Viel wurde im Vorfeld über eine Superlizenz spekuliert, mit der die FIA steuern kann, welcher Fahrer in einem neuem World Rally Car sitzen wird. In der heutigen Weltratssitzung wurde kurzerhand festgelegt, dass nur Hersteller-Teams 2017 die nächste Fahrzeuggeneration einsetzen dürfen.

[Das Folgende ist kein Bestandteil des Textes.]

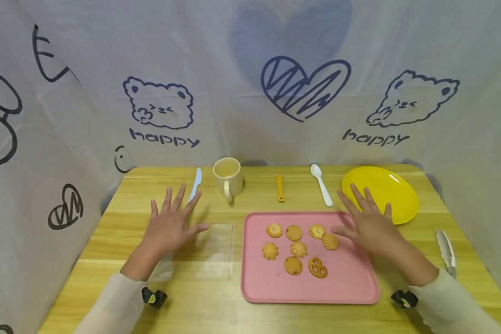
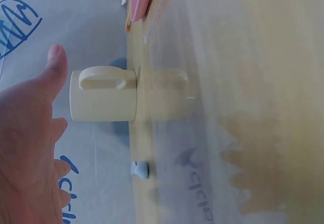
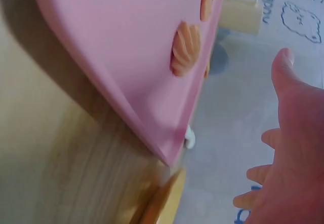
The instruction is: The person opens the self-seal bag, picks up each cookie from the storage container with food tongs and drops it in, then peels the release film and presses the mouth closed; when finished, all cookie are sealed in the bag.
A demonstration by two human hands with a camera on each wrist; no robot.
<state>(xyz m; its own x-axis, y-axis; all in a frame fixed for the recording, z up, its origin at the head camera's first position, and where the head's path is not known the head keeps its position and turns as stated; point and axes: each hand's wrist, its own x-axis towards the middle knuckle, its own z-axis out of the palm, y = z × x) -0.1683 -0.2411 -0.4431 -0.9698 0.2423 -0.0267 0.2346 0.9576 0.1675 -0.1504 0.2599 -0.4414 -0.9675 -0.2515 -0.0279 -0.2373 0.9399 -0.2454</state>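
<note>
Both hands are spread with fingers apart, and neither holds anything. My left hand (image 1: 169, 227) hovers over the left of the table, near a light blue knife (image 1: 198, 178) and a clear flat plastic sheet (image 1: 213, 255). Over the right end of a pink tray (image 1: 275, 290) is my right hand (image 1: 377, 232), its fingertips overlapping a yellow plate (image 1: 390, 185) in the head view. Several cookies lie on the tray, among them a swirl cookie (image 1: 330, 241) close to the right thumb, a pretzel-shaped one (image 1: 317, 267) and a round dotted one (image 1: 293, 266).
A cream mug (image 1: 227, 178) stands at the back, handle toward me. Right of it lie a small orange-yellow handle (image 1: 280, 188) and a white spoon (image 1: 322, 185). Tongs (image 1: 446, 250) rest near the right edge of the wooden table (image 1: 208, 315). Printed white cloth (image 1: 234, 111) hangs behind.
</note>
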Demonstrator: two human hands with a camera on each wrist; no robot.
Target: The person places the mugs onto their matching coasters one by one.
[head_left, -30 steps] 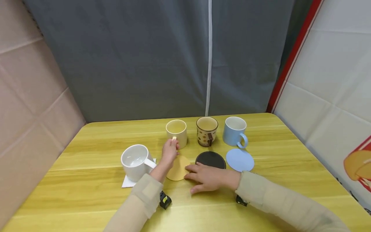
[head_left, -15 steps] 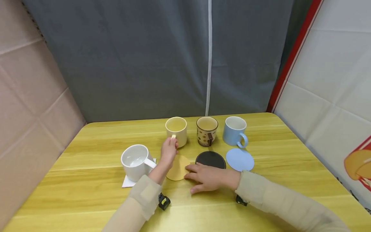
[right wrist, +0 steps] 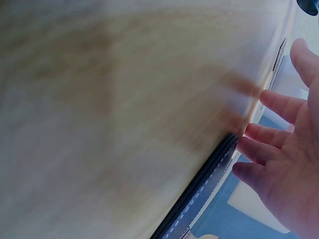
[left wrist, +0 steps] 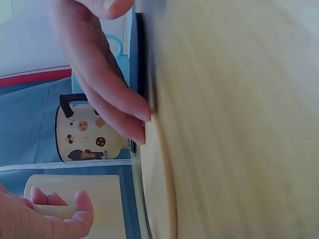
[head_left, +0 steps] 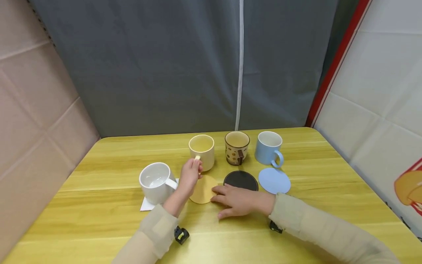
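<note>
nearer to me than half a second ago, the yellow mug (head_left: 207,157) has come slightly forward with my left hand (head_left: 191,173), while my right hand (head_left: 236,201) and the other mugs have stayed put. my left fingers are curled round the mug's handle; the left wrist view shows curtain between its base and the tabletop, so i judge it is off the surface. it hangs just behind the far edge of the yellow coaster (head_left: 204,190). with the handle turned toward me, i can probably keep it level from the near side.

my right fingers are spread and fairly straight, gripping nothing, their tips touching the yellow coaster's rim, likely so that it doesn't slide. under and behind that hand lies the black coaster (head_left: 240,179), in front of the patterned mug (head_left: 234,154); beyond, the blue coaster (head_left: 274,180) lies before the blue mug (head_left: 266,152). they look paired by colour, as does the white mug (head_left: 156,190) standing on the white coaster (head_left: 146,206).

all of it is on a yellowish wood-grained table (head_left: 82,234), smooth with a soft sheen. behind hangs a grey curtain (head_left: 165,66) with a pale vertical strip; pinkish creased cloth (head_left: 33,102) flanks my left, and white cloth (head_left: 379,73) with a red border my right.
</note>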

Auch die Punktevergabe für WM-Läufe, bei denen nicht alle vorgesehenen Wertungsprüfungen gefahren werden können, wurde neu geregelt. Die volle Punktzahl gibt es, wenn mindestens 75 Prozent der Distanz gefahren wurde. Werden zwischen 50 und 75 Prozent gefahren, gibt es halbe Punkte, zwischen 25 und 50 Prozent ein Drittel. Wird weniger als 25 Prozent der vorgesehenen Distanz absolviert, gibt es gar keine Punkte. 
Um Punkte zu sammeln müssen Hersteller keinen ersten Fahrer für eine ganze Saison nominieren. Ab 2017 können die Teams zu jedem Nennschluss eines WM-Laufs festlegen, welche zwei Fahrer punktberechtigt sind.